WHAT IS NEEDED:
All that should be output is the block of lines below from the line with "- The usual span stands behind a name" to the line with "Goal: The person", both included, exactly as written.

SUPPLIED MATERIAL: Begin

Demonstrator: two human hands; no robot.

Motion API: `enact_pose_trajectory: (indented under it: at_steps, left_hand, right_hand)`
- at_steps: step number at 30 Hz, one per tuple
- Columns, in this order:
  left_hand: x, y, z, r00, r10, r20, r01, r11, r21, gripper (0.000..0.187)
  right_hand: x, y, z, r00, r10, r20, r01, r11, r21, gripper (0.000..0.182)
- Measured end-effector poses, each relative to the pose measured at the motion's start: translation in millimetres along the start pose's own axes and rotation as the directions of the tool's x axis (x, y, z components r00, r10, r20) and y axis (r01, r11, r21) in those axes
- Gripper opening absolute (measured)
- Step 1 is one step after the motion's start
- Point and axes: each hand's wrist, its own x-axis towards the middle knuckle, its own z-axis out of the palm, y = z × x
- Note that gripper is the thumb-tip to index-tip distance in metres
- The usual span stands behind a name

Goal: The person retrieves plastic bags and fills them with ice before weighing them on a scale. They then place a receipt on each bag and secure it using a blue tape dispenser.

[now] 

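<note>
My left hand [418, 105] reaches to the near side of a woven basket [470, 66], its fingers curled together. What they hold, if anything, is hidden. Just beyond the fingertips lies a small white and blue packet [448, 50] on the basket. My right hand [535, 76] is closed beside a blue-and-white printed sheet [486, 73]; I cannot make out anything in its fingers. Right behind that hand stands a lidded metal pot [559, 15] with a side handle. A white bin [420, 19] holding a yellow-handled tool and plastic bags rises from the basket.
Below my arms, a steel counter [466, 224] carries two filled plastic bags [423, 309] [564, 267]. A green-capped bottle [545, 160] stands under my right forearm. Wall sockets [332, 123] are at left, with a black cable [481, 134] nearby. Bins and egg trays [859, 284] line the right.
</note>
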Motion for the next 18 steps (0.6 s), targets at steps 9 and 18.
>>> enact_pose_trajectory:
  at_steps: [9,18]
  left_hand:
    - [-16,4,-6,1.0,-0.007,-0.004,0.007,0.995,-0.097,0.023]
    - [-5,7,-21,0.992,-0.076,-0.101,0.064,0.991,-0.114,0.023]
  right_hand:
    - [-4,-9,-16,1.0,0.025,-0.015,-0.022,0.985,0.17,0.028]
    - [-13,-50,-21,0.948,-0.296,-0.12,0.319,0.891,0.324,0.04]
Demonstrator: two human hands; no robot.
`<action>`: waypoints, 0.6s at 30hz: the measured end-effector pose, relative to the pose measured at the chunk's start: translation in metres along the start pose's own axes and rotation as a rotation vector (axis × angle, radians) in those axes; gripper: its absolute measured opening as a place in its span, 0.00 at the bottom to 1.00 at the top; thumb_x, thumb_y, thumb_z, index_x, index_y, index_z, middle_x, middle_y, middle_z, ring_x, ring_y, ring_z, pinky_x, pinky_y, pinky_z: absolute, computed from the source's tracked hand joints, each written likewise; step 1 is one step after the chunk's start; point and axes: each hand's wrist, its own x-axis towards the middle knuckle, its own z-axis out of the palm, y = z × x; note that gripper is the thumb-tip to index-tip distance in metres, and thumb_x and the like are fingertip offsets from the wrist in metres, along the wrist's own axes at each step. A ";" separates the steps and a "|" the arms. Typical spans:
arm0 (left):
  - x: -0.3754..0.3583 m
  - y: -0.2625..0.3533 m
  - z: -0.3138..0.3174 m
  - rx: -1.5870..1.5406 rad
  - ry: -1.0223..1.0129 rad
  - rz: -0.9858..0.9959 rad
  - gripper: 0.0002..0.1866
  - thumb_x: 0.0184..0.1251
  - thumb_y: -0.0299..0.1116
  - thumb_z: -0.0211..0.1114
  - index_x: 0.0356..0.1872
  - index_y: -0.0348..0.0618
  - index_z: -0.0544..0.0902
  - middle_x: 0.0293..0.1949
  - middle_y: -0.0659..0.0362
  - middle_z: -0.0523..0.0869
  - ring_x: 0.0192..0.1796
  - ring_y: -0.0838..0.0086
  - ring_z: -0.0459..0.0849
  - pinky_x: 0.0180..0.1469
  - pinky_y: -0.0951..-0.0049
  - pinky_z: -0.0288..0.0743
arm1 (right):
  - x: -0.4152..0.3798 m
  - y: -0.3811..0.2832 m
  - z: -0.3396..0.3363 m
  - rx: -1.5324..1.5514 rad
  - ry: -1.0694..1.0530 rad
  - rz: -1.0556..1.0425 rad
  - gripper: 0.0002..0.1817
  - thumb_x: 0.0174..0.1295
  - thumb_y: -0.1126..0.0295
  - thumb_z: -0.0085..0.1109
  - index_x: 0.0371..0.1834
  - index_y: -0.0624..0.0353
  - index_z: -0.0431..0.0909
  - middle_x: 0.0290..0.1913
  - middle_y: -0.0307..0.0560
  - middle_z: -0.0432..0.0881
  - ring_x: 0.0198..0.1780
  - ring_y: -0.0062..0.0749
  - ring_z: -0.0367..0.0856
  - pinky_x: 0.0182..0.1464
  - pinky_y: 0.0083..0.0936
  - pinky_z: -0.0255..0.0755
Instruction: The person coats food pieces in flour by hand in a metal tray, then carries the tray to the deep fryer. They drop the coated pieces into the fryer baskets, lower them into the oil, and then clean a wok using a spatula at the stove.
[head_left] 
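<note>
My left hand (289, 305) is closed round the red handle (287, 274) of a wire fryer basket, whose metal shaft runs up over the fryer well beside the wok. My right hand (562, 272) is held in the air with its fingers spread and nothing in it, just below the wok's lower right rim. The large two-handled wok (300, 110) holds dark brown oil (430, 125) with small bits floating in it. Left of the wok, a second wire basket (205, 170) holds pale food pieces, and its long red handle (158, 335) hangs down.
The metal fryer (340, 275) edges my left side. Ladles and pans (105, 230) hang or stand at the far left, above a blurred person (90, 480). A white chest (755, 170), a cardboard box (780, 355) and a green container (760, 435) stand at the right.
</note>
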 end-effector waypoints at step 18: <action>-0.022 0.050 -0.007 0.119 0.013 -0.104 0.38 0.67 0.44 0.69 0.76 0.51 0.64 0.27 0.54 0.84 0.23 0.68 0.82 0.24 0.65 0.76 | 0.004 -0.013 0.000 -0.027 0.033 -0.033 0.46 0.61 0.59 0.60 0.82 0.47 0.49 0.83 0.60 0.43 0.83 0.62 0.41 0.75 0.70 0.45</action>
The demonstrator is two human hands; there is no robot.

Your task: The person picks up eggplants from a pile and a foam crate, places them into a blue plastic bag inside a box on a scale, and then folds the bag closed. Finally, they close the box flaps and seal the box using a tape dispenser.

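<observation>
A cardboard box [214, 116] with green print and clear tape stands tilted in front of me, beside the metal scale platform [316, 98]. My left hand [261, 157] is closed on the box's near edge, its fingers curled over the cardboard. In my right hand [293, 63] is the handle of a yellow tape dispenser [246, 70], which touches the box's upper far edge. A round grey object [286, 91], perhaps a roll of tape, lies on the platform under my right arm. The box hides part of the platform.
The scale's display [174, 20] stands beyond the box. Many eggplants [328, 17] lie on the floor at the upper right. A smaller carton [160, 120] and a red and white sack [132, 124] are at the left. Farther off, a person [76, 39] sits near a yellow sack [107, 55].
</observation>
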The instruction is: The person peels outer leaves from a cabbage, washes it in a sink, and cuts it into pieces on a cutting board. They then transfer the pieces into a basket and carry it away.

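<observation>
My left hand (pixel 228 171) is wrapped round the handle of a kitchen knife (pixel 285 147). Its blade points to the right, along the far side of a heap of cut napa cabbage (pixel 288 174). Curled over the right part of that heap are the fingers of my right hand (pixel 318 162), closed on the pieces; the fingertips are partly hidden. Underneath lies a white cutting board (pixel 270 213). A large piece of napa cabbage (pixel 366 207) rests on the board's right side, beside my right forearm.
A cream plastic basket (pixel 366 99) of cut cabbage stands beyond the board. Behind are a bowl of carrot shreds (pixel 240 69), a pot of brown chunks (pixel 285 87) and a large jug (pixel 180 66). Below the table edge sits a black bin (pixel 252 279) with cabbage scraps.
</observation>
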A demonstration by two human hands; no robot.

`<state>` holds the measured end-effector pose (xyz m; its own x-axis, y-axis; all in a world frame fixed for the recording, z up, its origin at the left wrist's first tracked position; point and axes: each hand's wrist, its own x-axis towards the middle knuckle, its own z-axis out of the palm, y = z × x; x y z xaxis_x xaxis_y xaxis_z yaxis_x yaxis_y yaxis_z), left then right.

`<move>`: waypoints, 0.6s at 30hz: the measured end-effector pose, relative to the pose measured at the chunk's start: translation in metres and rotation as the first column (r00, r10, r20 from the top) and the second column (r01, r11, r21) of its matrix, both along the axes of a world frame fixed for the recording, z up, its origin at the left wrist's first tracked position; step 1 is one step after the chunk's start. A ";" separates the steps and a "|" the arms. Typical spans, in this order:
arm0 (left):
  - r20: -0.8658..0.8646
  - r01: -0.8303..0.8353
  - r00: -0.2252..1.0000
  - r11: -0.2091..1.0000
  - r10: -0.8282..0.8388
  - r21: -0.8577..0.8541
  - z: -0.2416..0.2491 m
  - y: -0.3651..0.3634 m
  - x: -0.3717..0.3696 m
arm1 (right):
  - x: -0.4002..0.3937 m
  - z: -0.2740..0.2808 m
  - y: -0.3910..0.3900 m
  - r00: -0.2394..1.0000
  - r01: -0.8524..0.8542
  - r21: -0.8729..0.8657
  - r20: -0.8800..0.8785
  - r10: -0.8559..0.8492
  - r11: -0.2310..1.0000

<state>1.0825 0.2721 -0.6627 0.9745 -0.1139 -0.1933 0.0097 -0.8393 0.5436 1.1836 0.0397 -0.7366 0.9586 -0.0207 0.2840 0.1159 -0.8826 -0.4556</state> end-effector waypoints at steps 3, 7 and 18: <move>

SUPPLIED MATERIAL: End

WORKED SOLUTION:
- The usual span stands behind a name

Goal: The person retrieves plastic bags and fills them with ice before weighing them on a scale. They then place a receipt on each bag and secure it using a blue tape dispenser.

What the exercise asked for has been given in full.